Switching producers to Bruce Fairbairn was a troubling enough move to begin with; Stephen Street's ear for the band's dynamics was note-perfect, but Fairbairn's work with arena-rock monsters like Aerosmith meant that on Departed everything was scaled up accordingly.
The results may have been more commercial, but they took the identity of the band with it -- the opening song "Hollywood" was a sludgefest that, ironically, didn't give the band the muscular kick that propelled songs like "Zombie." O'Riordan, meanwhile, decided she was a generation's spokesperson, fully taking over the songwriting, except on a couple of cuts with Noel Hogan, penning some appropriate liner notes, and running with it.

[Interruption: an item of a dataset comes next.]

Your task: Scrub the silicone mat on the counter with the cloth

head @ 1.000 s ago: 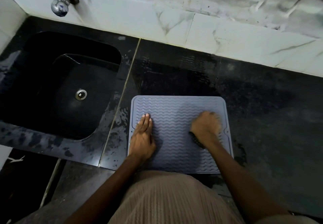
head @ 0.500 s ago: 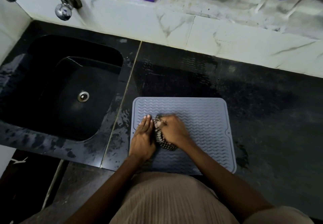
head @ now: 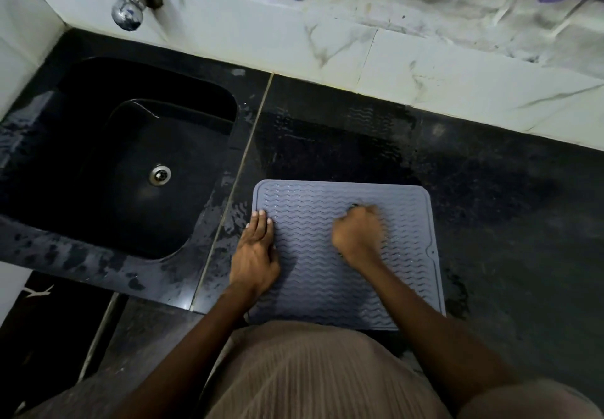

Songtitles say it all -- "War Child," "I Just Shot John Lennon," complete with cheesy gun shots, and perhaps most painfully obvious at the end, "Bosnia." Then there's lead single "Salvation," which preaches against heroin addiction in a manner worthy of afterschool specials and with about as much depth.
Not that good songs can't and haven't been written on these subjects, of course, but O'Riordan, lacking a truly individual or unique take on them, is not the person to be writing them.
Or singing them -- her wails and yelps now run rampant, being less voice-as-instrument as it is signature calling card to be employed throughout.
There are bright points -- every so often Hogan's guitar comes through at its best, and there's the retro-'50s finger-snapping "When You're Gone" and the nicely arranged "Electric Blue." Still, when compared to No Need and especially Everybody, Departed completely suffers in comparison.